For different SaaS architecture
SaaS Runtime, as the name suggests, is only covering the "Runtime" part. It can be used for single-tenant, multi-tenant or multi-single tenant (check out the differences among these three), it really depends on how you create and configure the tenant projects.
Why SaaS Runtime?
SaaS Runtime adds another layer of abstraction:
- Say you build an awesome piece of software, but you need the world to know about it.
- You package the code as a container image, but you need to manually run it, let lone scaling it up.
- You run the container in a kubernetes cluster, but you still need to manually create the cluster.
- You created a Terraform to create and configure the cluster and use Infrastructure Manager to deploy it in GCP, but what if you are so successful that there are multiple customers want their own instance of the cluster and the application?
- Now you can use something like SaaS Runtime to automate the management of multiple instances for multiple tenants.
Under the hood
SaaS Runtime relies on other tools and GCP services:
- Terraform and the hashicorp/google provider.
- Infrastructure Manager: used to provision resources in tenant projects using Terraform.
- Artifact Registry: used to store the Terraform configurations (packaged as OCI images).
Infrastructure Manager
Terraform commands run in an ephemeral Cloud Build environment
The runtime environment of Infra Manager is an ephemeral Cloud Build environment.

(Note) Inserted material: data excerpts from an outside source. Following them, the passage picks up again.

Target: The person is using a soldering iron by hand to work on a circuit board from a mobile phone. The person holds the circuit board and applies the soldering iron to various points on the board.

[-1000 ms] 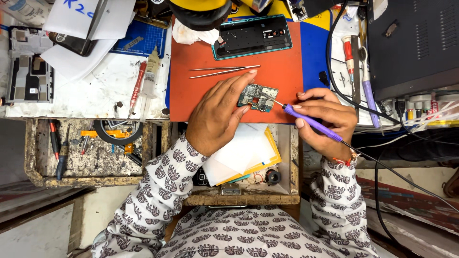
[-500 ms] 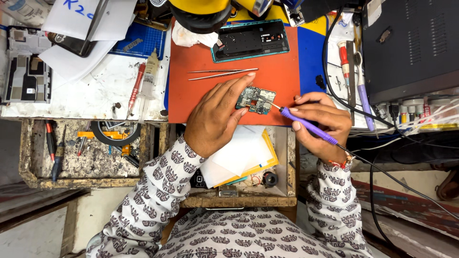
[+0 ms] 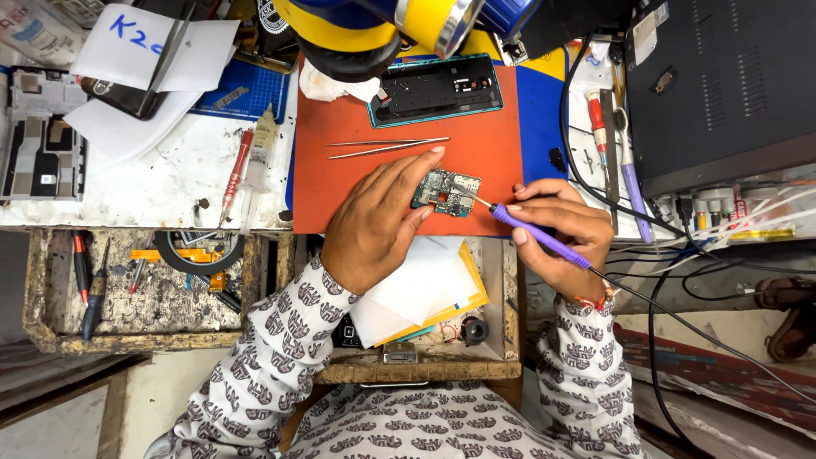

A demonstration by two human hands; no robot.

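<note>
My left hand (image 3: 382, 221) presses down on the left side of a small green circuit board (image 3: 449, 192) lying on an orange work mat (image 3: 340, 183). A purple-handled soldering iron (image 3: 535, 235) sits in my right hand (image 3: 561, 234), held like a pen, and its metal tip touches the board's right edge. A pair of metal tweezers (image 3: 387, 147) lies on the mat just beyond my left fingers. An opened phone body (image 3: 435, 89) lies at the mat's far edge.
A dark power unit (image 3: 722, 85) with cables stands at right. Screwdrivers (image 3: 599, 127) lie beside it. A syringe (image 3: 255, 157), papers (image 3: 153, 51) and phone frames (image 3: 38, 136) cover the white bench at left. Open drawers below hold tools (image 3: 89, 280) and white paper sheets (image 3: 425, 285). A yellow-and-blue device (image 3: 374, 21) overhangs the top.
The view has shifted slightly. Both hands stay on the board and iron, with the iron's tip still at the board's right edge.
</note>
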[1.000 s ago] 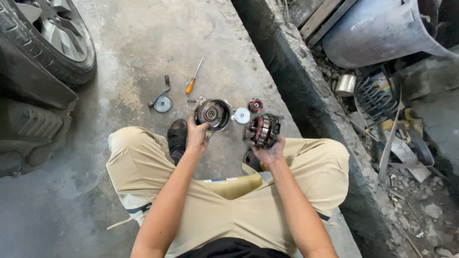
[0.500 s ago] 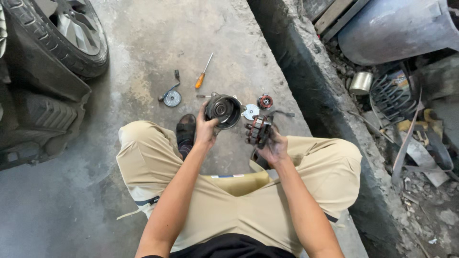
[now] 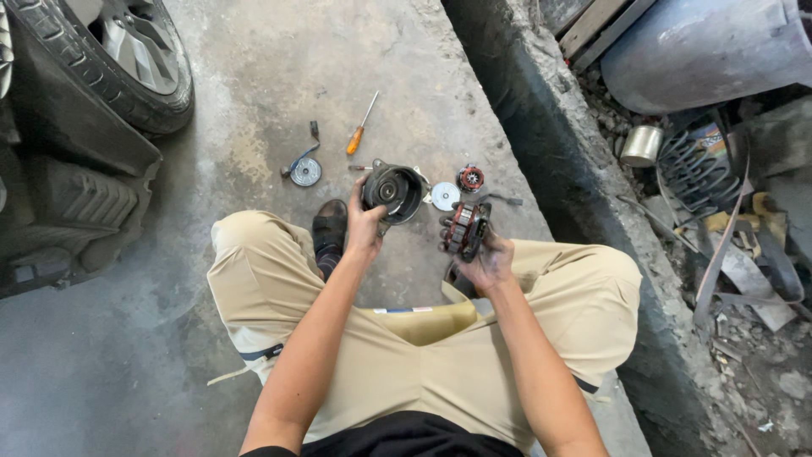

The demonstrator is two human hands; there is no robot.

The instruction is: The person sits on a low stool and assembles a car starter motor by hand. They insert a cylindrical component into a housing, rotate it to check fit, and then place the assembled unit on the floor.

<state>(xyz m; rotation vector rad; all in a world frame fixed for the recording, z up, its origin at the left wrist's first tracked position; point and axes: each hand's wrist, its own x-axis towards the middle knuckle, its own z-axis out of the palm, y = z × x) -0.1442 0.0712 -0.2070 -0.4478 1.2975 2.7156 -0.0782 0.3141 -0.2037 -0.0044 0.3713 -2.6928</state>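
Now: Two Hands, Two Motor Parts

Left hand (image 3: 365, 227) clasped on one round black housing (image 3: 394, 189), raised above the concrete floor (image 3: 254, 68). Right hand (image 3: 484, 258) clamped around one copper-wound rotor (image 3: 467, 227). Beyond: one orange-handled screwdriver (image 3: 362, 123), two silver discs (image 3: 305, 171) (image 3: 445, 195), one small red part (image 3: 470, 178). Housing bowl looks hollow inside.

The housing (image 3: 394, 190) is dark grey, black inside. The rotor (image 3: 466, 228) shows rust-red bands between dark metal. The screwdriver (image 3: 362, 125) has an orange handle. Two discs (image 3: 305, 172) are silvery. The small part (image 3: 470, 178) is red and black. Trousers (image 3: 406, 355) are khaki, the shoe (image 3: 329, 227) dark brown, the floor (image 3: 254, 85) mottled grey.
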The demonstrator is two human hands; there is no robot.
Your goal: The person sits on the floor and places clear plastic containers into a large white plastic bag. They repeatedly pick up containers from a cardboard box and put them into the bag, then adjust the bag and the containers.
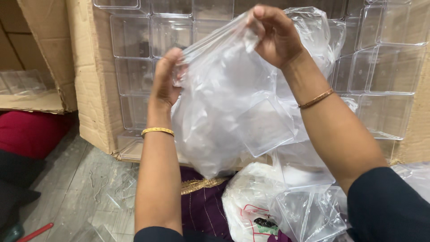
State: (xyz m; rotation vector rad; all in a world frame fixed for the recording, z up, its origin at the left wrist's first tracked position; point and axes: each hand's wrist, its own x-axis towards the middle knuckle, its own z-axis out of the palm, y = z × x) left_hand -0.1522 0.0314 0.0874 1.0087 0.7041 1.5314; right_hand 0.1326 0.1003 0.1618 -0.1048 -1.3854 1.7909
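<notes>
Both hands pinch the mouth of a clear bag (224, 112), holding it up in front of a big carton. Her left hand (166, 78) grips the bag's left edge, fingers curled shut on the plastic; the right hand (273, 33) is raised higher, thumb and fingertips pressed together on a bunched bit of the rim. A gold bangle (157, 131) sits on the left wrist and a thinner one (316, 98) on the right.

Inside the bag lies one clear box (264, 127), square and see-through, tilted with a corner pointing down and resting against the bag's right side. The bag hangs slack below it, its bottom just above the lap.

Behind stands the carton (92, 89), lying open toward us, packed with rows of the same clear boxes (134, 38) stacked edge to edge up to its left wall and on toward the right wall. Under the right forearm more clear boxes in loose bags (302, 172) are heaped, touching a white printed bag (251, 206) near the lower edge. Purple cloth with gold trim (201, 201) shows between the arms. At the left, another carton (40, 27) holds clear plastic pieces, and a red stick (36, 231) lies on the grey floor (85, 179) by the bottom left corner.
</notes>
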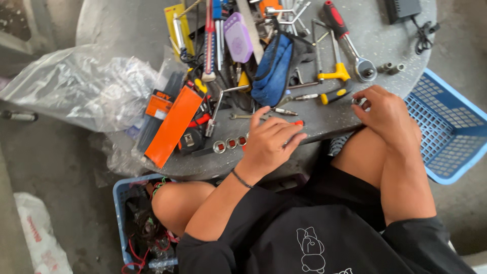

Infra Manager executes Terraform commands in this Cloud Build environment, and then the environment is discarded.
Cloud Build provides an ephemeral and isolated execution environment. When a Terraform job runs, Cloud Build spins up a fresh, dedicated container. As soon as the job is complete, the environment is discarded. This "one-and-done" approach means there's no persistent state, no lingering credentials, and no shared resources between different Terraform runs. This is a critical security advantage, as it minimizes the attack surface and reduces the risk of a compromised environment affecting subsequent deployments.
In contrast, if you were to run this on a long-lived GCE instance or Cloud Run, you would have to manage the security of that environment yourself. This would include ensuring the instance is patched, the network is secure, and that the credentials are properly rotated and protected. Cloud Build handles all of this automatically.
When you trigger a deployment with Infrastructure Manager, it automatically:
- Uses a Google-maintained container image with Terraform pre-installed.
- Handles the entire workflow from fetching the code to applying the changes.
- Stores the logs, state file, and other metadata in a managed Cloud Storage bucket.